We waited for the ganesha festival, why, there wasn't a concrete reason. A week before the festival day, our preparations would begin. I remember standing in the queue in wet, overcast evenings for our 10 litres of kerosene and then sit with mom and sisters upto midnight, watching them prepare sweets and other delicacies over a pan of hot oil, trying hard not to fall asleep, enjoying the energy of that atmosphere.

On the day, mom would give all of us an oil bath and meanwhile Dad would bring the clay idol from the market along with all the items for worship. I would be all excited, preparing the stand on which the lord would be placed on a heap of rice, with two small plantain shoots tied to the legs of the stand, decorated with a variety of flowers and mango leaves, all the dishes and fruits placed before him in big plates. Mom would be still busy in the kitchen while we welcomed the guests-- relatives and friends. Dad would dress up like a priest--bare chested with a white dhoti, hair neatly combed backwards, looking pious. At noon the worship would begin, not an elobarate one but for me then, quite impressive. We would fall at the feet of the lord praying for a variety of things and mom would always tell, 'Ask for sucess in your exams. Ask him for knowledge and wisdom'.

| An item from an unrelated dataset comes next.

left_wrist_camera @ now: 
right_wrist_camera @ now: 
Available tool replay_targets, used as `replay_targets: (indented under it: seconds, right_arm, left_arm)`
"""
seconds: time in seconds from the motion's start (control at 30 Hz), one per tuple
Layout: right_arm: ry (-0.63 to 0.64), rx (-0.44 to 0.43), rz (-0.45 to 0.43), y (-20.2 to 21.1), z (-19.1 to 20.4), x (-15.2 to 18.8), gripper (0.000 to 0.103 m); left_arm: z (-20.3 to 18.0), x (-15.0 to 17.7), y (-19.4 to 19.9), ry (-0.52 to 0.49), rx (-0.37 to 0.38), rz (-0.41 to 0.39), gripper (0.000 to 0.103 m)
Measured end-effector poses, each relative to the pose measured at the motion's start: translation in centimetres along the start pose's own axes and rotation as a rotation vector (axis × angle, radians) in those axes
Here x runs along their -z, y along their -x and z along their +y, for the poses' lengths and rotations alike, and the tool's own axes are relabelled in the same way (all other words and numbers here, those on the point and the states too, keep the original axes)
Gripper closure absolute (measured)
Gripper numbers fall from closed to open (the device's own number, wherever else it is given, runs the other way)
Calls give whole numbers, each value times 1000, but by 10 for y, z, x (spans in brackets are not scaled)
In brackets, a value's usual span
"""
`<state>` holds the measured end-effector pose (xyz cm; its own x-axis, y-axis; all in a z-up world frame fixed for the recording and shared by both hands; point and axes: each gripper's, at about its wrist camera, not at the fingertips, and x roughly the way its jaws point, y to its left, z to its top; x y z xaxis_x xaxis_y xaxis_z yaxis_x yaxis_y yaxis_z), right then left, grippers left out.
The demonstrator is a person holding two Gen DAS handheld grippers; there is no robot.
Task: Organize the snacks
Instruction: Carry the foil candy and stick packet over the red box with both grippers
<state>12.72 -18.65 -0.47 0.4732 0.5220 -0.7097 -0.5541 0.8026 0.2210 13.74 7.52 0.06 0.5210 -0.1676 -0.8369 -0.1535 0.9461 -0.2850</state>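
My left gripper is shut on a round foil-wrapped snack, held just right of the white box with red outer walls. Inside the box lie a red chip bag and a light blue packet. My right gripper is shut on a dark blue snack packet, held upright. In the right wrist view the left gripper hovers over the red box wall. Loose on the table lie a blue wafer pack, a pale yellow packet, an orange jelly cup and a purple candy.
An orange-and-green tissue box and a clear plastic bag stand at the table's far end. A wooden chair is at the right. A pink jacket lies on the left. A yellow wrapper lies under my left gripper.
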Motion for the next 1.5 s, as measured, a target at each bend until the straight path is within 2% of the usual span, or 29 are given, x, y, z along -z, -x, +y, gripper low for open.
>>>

The heavy food in your belly would put you to sleep but on that day, we would set out, a group of 15 children with the mission of having the darshan of 108 ganeshas in different houses, as per the custom. We would go the houses of complete strangers, prostrate before the lord, sit there for a moment, recieve the sacred food offered by those people and then move on. By evening we would be back-- I doubt if we really visited 108 houses.

The lord would be given a farewell in the evening after another round of worship. We would take him in a small but devout procession to the nearby well and an uncle would walk down the steps carefully, immerse the one foot tall idol in the waters thrice and then let go. The lord would return to his source with an assurance of coming back after another year.

I remember going to bed every year with a heavy heart. Ganesha wasn't an idol to be brought from the market every year, worshipped and then immersed in some well. He was a dear friend.

Times have changed so have our perceptions. Now my eight year old nephew gets all excited on these festival days as I used to some 20 years ago. For me this is just another occasion now to take a day off from work, take part in the rituals, have a good food with the family and return to work the next day. That energy, that excitement and belongingness ganesha brought with him--- I don't miss them. There are other things in life now that make me forget these small details. But still I wish i could grasp all those fleeting emotions at least once in an year, feel one with everyone, feel good and involved, feel a lot of things that don't have a name.

Ganesha is a friend. He's more than a friend. I wish I renew my friendship with him.